This combination should also be suitable prior to IEF applications
where basic application is used.
[0043] In another embodiment for SDS electrophoresis, dyes
containing sulfonate groups will give a negatively charged reaction
product and the dye-reactant product will be transported in the
front towards the anode which permit measurement of the
dye-reactant signal or allow the dye-reactant to leave the gel
prior to scanning.
[0044] In another embodiment for IEF electrophoresis,
charge-matched dyes are used to label proteins without altering the
pI of the protein. The sample is applied at the anodic side in
order to avoid disturbances, and the dye-reactant product should be
transported towards the anode. To secure this the dye reactant need
to contain the reactive amino group and a minimum of two acidic
groups. Two possible examples are aspartic and glutamic acid.

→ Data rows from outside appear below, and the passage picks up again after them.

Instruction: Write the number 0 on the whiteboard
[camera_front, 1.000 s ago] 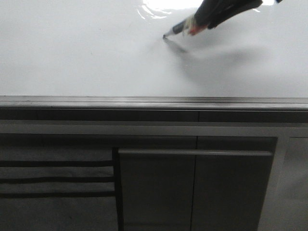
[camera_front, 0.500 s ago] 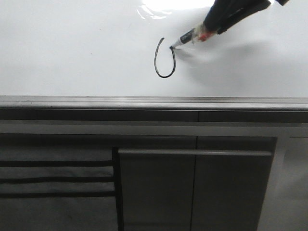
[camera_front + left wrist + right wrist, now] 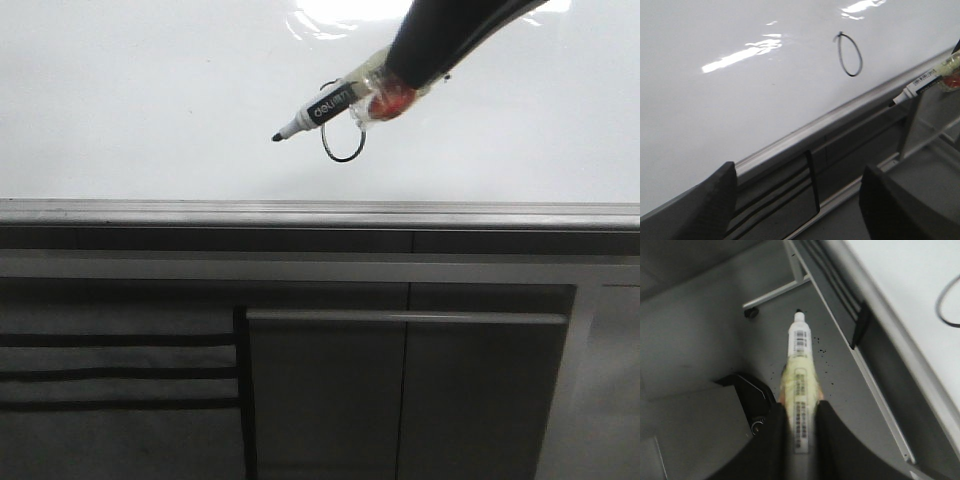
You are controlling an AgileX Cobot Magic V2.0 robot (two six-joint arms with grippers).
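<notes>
From the front, the right gripper (image 3: 385,95) pinches a marker pen (image 3: 325,108) lettered "deli", tip pointing left and slightly near, above the whiteboard (image 3: 150,100). The number 0 (image 3: 343,150) stands behind it, long axis near-to-far.

Left wrist: left gripper (image 3: 797,192) spread, holding nothing.

Right wrist: a barcode label on the pen.
</notes>
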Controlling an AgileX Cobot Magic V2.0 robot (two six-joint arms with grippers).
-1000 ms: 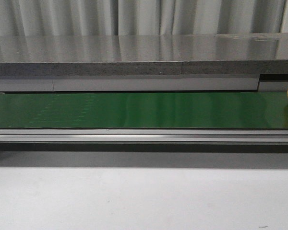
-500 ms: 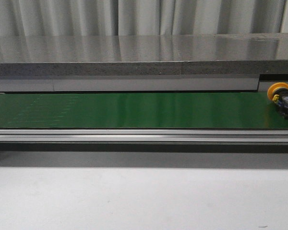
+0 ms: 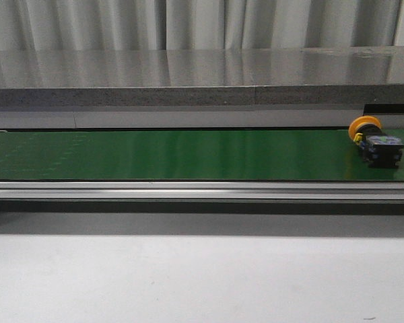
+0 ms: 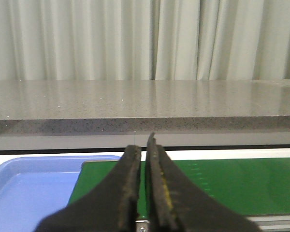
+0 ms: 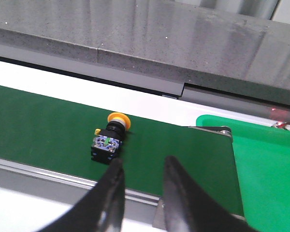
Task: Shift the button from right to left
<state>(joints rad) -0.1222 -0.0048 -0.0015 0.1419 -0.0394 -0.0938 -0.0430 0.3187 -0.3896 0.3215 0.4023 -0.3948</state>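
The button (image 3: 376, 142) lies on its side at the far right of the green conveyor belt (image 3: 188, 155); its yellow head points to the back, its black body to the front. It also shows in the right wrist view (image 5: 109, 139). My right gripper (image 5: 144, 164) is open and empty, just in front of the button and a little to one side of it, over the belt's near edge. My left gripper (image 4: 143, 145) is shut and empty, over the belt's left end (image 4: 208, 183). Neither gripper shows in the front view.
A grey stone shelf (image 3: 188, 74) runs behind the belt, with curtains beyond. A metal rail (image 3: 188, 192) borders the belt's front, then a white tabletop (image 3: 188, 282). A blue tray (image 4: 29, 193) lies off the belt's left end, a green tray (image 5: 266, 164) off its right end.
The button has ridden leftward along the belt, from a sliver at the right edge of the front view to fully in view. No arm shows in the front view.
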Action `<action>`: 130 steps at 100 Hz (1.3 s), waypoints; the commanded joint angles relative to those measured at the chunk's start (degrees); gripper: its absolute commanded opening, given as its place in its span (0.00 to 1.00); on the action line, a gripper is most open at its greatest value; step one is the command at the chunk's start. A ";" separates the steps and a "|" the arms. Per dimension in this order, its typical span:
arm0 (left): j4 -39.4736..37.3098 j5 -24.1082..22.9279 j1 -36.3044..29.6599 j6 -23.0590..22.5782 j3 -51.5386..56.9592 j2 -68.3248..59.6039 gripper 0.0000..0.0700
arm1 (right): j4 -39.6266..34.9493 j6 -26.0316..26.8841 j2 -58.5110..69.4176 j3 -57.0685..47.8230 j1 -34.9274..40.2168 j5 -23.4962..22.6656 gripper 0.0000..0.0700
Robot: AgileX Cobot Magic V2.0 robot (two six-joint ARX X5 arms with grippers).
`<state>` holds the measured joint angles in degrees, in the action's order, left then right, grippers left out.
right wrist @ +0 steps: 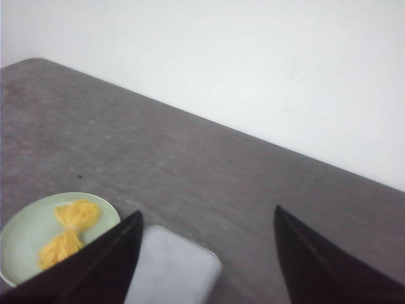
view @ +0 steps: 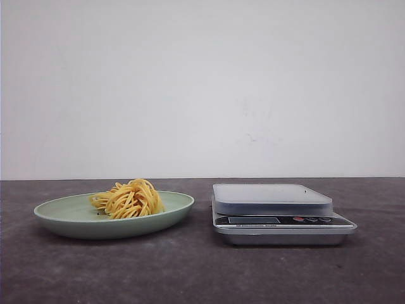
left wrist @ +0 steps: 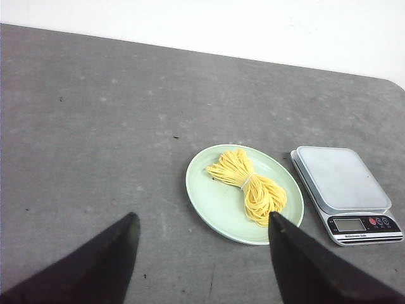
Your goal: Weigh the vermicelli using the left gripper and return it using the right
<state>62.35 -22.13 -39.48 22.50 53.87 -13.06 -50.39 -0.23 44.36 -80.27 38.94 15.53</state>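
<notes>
- Nothing of the task looks done to us yet: the weighing, then the return, both remain.
- We see the tabletop (view: 190,272), a broad dark grey slab with a mottled, matte surface.
- We take the plate (view: 63,218) for glazed ceramic: pale green, shallow, round.
- We note the scale (view: 281,218) just beside the plate, a silvery rectangular platform, smooth and bare, with a small display on its front.
- We find the vermicelli (left wrist: 248,185) resting on the plate, a bundle of thin yellow strands cinched at the middle.
- We see the left gripper (left wrist: 200,256) and the right gripper (right wrist: 207,253) high above, black wedge fingers spread, grasping nothing.
</notes>
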 commanded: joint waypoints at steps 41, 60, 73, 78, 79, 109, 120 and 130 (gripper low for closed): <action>-4.24 0.20 -0.22 -0.63 0.72 -0.04 0.54 | -19.96 9.25 -23.82 1.64 -0.66 6.88 0.62; -5.38 0.15 -0.22 -0.83 0.70 -0.04 0.54 | -17.25 11.17 -28.24 9.51 -3.48 4.22 0.62; -5.86 0.13 -0.22 -0.81 0.70 -0.04 0.48 | -13.00 11.37 -30.45 16.37 -4.28 2.23 0.62; -5.79 0.13 -0.22 -0.85 0.70 -0.04 0.42 | -11.74 12.17 -31.10 18.78 -4.28 0.79 0.61; -5.77 0.15 -0.22 -0.87 0.70 -0.04 0.42 | -11.54 12.31 -31.21 19.28 -4.28 0.44 0.61; -5.55 0.15 -0.22 -2.32 0.70 -0.04 0.01 | -7.19 14.91 -31.80 26.77 -4.31 -2.64 0.02; -5.53 0.15 -0.22 -2.27 0.72 -0.04 0.01 | -5.27 14.86 -31.80 26.82 -4.31 -2.64 0.02; -5.27 0.17 -0.22 -2.27 0.72 -0.04 0.01 | -5.03 14.86 -31.78 26.82 -4.31 -2.64 0.02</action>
<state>57.28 -22.13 -39.48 20.95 53.87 -13.06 -55.90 13.82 12.78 -52.97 34.39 13.04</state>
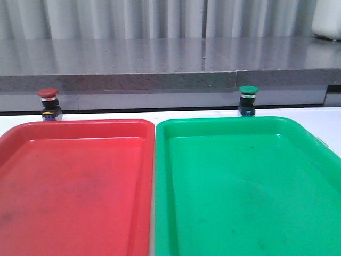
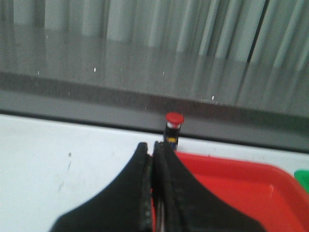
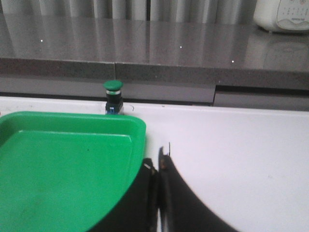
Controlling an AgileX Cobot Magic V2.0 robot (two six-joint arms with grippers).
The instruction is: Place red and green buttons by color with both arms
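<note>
The red button (image 1: 48, 104) stands upright on the white table behind the red tray's (image 1: 74, 128) far left corner. The green button (image 1: 248, 100) stands upright behind the green tray's (image 1: 224, 124) far edge. Neither gripper shows in the front view. In the left wrist view my left gripper (image 2: 152, 147) is shut and empty, over the red tray's (image 2: 231, 174) near edge, with the red button (image 2: 173, 127) a little beyond its tips. In the right wrist view my right gripper (image 3: 158, 162) is shut and empty beside the green tray's (image 3: 72, 121) corner, the green button (image 3: 113, 96) well beyond.
The two trays lie side by side and fill most of the table in front. A grey stone ledge (image 1: 170, 69) runs along the back just behind both buttons. A white appliance (image 3: 282, 14) stands on the ledge at the far right.
</note>
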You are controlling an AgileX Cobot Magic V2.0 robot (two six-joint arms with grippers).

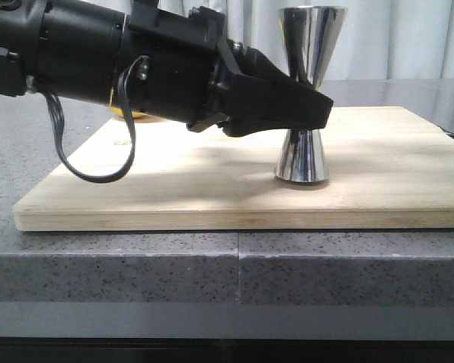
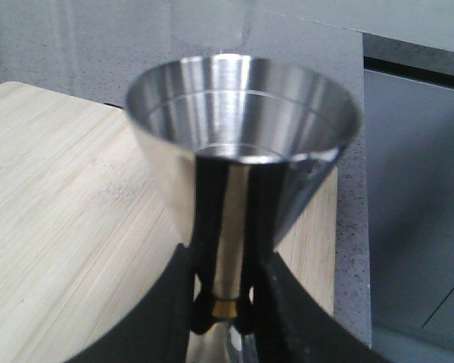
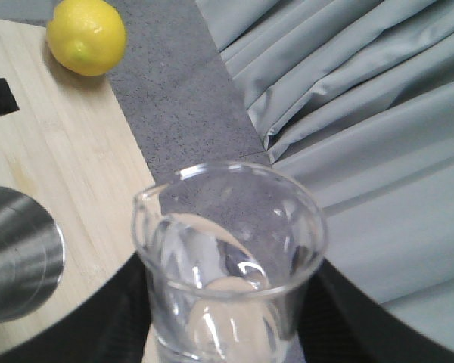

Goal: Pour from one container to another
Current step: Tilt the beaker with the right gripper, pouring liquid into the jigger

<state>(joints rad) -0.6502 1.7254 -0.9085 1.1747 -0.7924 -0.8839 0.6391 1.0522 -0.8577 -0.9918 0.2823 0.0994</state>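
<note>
The steel jigger (image 1: 312,38) stands upright on the wooden board (image 1: 212,189), right of centre. My left gripper (image 1: 316,106) reaches in from the left and is shut on its narrow waist. In the left wrist view the black fingers (image 2: 266,302) press both sides of the gold band of the jigger (image 2: 242,113). My right gripper (image 3: 227,321) is shut on the clear glass beaker (image 3: 227,249), held upright with its lip toward the jigger's rim (image 3: 19,253). The right arm and the beaker are out of the front view.
A yellow lemon (image 3: 85,35) lies at the board's far edge, mostly hidden behind the left arm as a yellow patch (image 1: 129,115). Grey curtain (image 3: 363,113) hangs behind the grey stone counter (image 1: 136,272).
</note>
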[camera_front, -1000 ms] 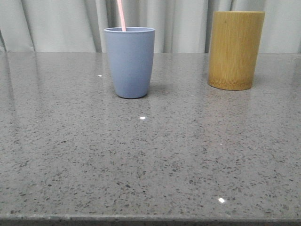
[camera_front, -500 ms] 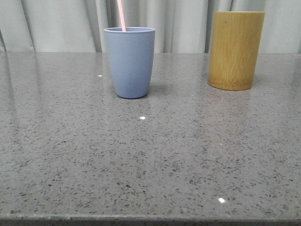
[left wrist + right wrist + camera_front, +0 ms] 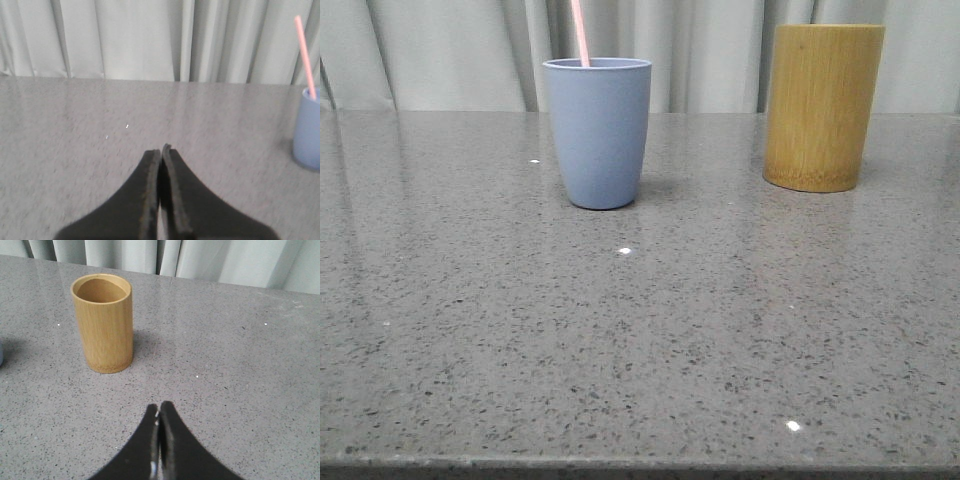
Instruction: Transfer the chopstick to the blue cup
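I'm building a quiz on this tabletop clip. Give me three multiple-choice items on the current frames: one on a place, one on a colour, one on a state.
1. Where is the pink chopstick?
A. Lying on the table
B. In the blue cup
C. In the bamboo holder

2. What colour is the shorter cup?
A. Red
B. Green
C. Grey-blue

3. How do the left gripper jaws stand?
A. Shut, empty
B. Wide open
C. Clamped on the chopstick

Answers: 1 B, it sticks up out of the cup's rim. 2 C, matte grey-blue beside the tan holder. 3 A, the tips meet with nothing between them.
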### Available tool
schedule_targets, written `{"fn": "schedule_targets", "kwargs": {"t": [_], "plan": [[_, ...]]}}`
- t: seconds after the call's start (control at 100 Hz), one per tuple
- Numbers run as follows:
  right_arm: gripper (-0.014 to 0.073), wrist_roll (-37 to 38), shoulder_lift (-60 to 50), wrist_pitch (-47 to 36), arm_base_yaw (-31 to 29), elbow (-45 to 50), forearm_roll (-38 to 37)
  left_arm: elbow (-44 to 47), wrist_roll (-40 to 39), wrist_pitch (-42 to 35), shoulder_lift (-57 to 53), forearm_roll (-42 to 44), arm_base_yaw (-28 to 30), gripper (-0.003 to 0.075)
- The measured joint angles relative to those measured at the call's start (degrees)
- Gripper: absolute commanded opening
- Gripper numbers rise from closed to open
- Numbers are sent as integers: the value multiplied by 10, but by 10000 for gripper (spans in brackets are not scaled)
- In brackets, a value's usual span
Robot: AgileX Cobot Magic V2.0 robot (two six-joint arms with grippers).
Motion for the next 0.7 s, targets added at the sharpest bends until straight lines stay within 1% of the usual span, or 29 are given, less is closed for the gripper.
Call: {"fn": "schedule_targets", "kwargs": {"t": [0.12, 0.22, 0.36, 0.55, 0.7], "plan": [[-68, 0, 0, 0, 0, 0, 0, 62, -2, -6, -61, 44, 0, -19], [-68, 0, 0, 0, 0, 0, 0, 97, -2, -8, -87, 66, 0, -19], [-68, 0, 0, 0, 0, 0, 0, 99, -14, -8, -87, 79, 0, -19], [-68, 0, 0, 0, 0, 0, 0, 99, -39, -10, -87, 124, 0, -19], [-68, 0, 0, 0, 0, 0, 0, 99, -45, -10, -87, 129, 0, -19]]}}
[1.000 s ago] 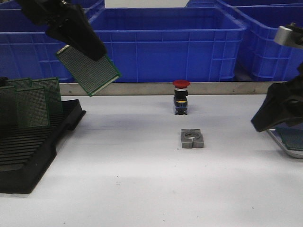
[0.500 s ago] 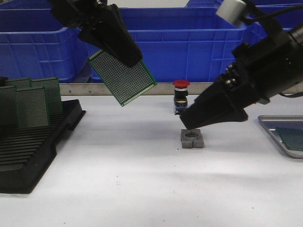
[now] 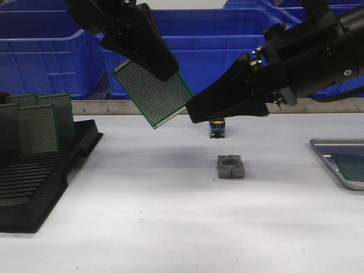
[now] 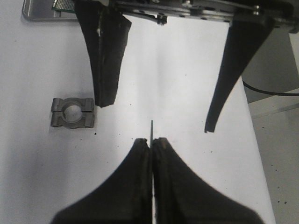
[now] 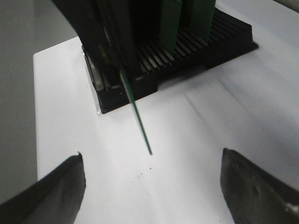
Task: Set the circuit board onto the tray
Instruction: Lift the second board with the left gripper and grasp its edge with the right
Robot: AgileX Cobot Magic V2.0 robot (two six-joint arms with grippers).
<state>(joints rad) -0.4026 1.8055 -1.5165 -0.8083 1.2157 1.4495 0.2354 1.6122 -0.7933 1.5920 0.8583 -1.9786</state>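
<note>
My left gripper (image 3: 164, 69) is shut on a green perforated circuit board (image 3: 152, 94) and holds it tilted, high above the table's middle. In the left wrist view the gripper (image 4: 152, 140) pinches the board (image 4: 152, 128) edge-on. My right gripper (image 3: 192, 114) is open and points left, its tips just beside the board's lower right corner. In the right wrist view the board's edge (image 5: 138, 119) hangs between and beyond its spread fingers (image 5: 70, 182). The silver tray (image 3: 324, 149) lies at the far right with another green board (image 3: 350, 166) in it.
A black slotted rack (image 3: 34, 182) with upright green boards (image 3: 37, 122) stands at the left. A grey clamp block (image 3: 230, 166) lies mid-table. A push button (image 3: 217, 129) stands behind it, partly hidden by my right gripper. Blue crates (image 3: 205, 51) line the back.
My left gripper has carried the board to the right. My right arm has swung left from beside the tray, and its open fingers now reach the board's corner.
</note>
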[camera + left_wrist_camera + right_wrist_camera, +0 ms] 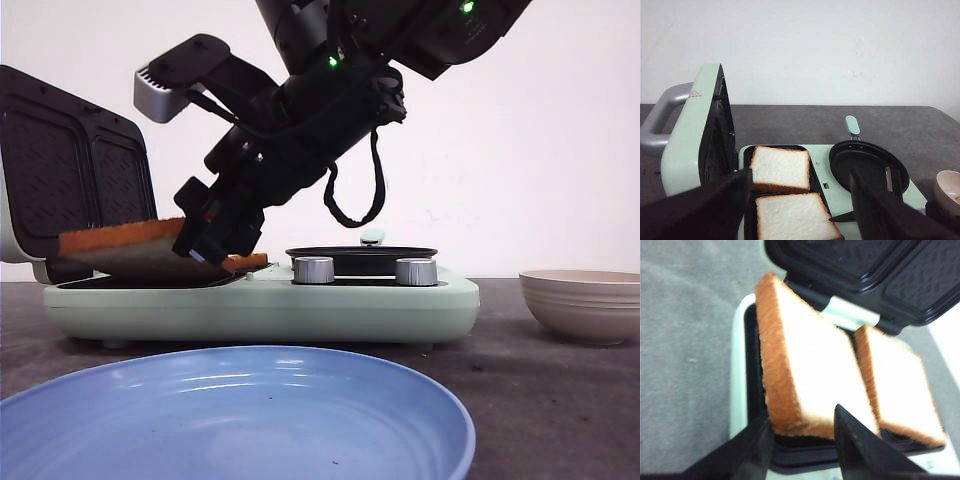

[0045] In one embodiment, the labeling buffer comprises NaCl to
minimize sample salt effects on the labeling reaction. We have
found that salt ions may affect the labeling reaction. For example,
the addition of NaCl to the labeling buffer increases the Cy5
signal per gram for some proteins using a sulfonated, negatively
charged, mono-reactive Cy5 NHS ester. We have also found that NaCl
can be added up to 0.5 M in the labeling buffer without affecting
the subsequent electrophoresis. Including NaCl in the labeling
buffer will in some cases make the labeling more robust, i.e.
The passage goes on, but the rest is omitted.